Well, the focus of the Chancellor’s speech last week was firmly focussed on property. There were 2 main thrusts to his strategy;
A: to improve supply, B: to attack buy-to-let investors.
It is the buy to let sector we will focus on here.
As we know, and actually wrote about last week, mortgage interest tax relief will be phased out between 2017 and 2020. So a bit of time to plan for that.
However, newly announced is that as of April 2016; only 4 months from now, there will be an additional 3% stamp duty on buy-to-let purchases or second home purchases.
The UK has 1.4m private landlords, many of those trying to save for retirement; indeed the ONS recently published a report stating that nearly 50% of people would rather have a buy-to-let property than a pension. Alas, it seems bashing landlords is a bit harsh, considering the good services they provide; that of providing private homes for rent.
Alas, unlike many commentators in the press we do not think it “catastrophic” nor will it choke off future investment in private rental properties but it will change the landscape.
How?
A: There will be a surge in buying pre April; a 3% saving is there, which considering the average purchase price of a rental property, is a c£5000 saving.
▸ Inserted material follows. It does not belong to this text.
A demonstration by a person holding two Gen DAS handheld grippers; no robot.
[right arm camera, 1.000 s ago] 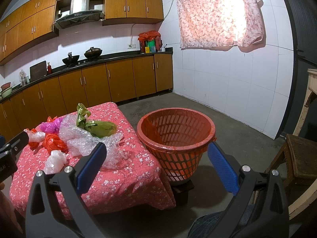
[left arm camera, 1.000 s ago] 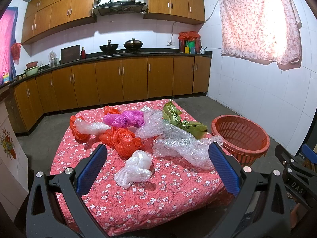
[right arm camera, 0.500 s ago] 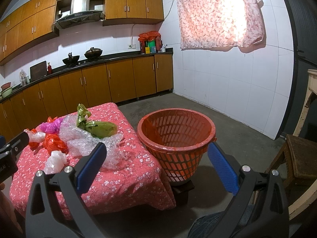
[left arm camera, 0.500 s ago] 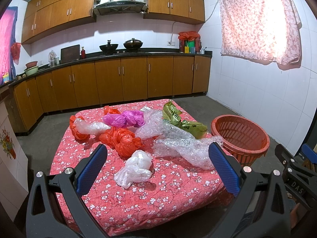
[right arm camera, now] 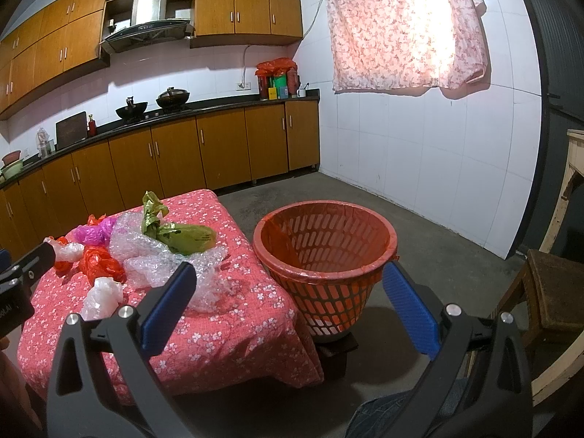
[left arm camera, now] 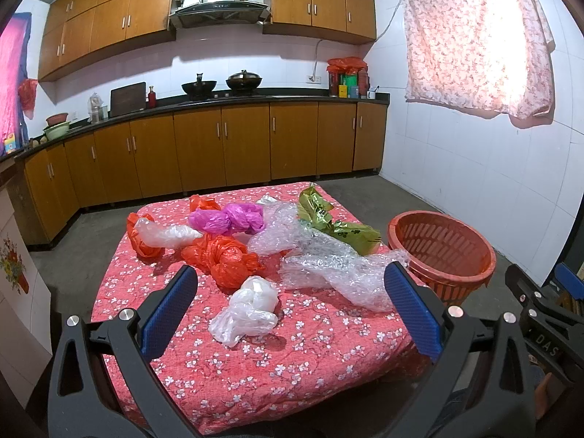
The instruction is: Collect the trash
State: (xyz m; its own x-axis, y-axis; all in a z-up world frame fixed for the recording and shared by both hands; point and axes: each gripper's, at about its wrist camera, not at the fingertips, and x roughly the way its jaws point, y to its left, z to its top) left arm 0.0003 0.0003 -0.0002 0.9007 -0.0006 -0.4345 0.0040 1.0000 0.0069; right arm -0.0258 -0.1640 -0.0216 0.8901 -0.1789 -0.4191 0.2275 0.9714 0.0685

B: There will be a longer term suppression in transaction numbers, especially for the 6 months after April 2016. It is not dissimilar to what happened in Scotland when they hiked the stamp duty levels on higher priced property; there was a huge surge before the change in stamp duty, then a huge drop in transactions after.
C: For now, it seems that corporates and funds will be exempt from this rule, encouraging institutional ownership of residential property. Perhaps there will be more opportunities for larger landlords to hold units in a limited company or corporate structure going forward.
D: This does NOT affect you if you already own investment property or purchase before April next year; it is for new purchases only.
E: One can still buy a property below £125000 with only 3% stamp duty; perhaps more investors will seek cheaper lot sized purchases; and hence more of a focus on the Midlands and North of England.
So whilst not good, I think a more “holistic” view needs to be taken. The Government is encouraging supply, and is looking to curb excess buy to let activity (no doubt being urged by the Bank of England also). The residential property market as a whole should longer term be a more stable market and benefit from these changes.
Importantly;
- These changes DO NOT affect existing landlords.
- We DO expect strong buying prior to April 2016
- We DO expect more investors purchasing units at sub £250k, ie outside London and the South East
Another point is that this 3% stamp duty needs put into perspective; market commentators expect a 20-25% rise in prices over 5 years AND say a 5% rental return per annum. The 3% stamp should not alter investment decisions. Or another way of looking at it; a one off tax of 3% can be effectively amortised over the length of the investment; say it is held for 10yrs, then this equates to 0.3% per annum only.
Pensioners and others will need consider what they want to do with their precious life savings; equities, bonds, art, classic cars, cash or possibly a return to derivatives? OR a tangible investment that you can see/touch and most importantly understand! I know where my money would be.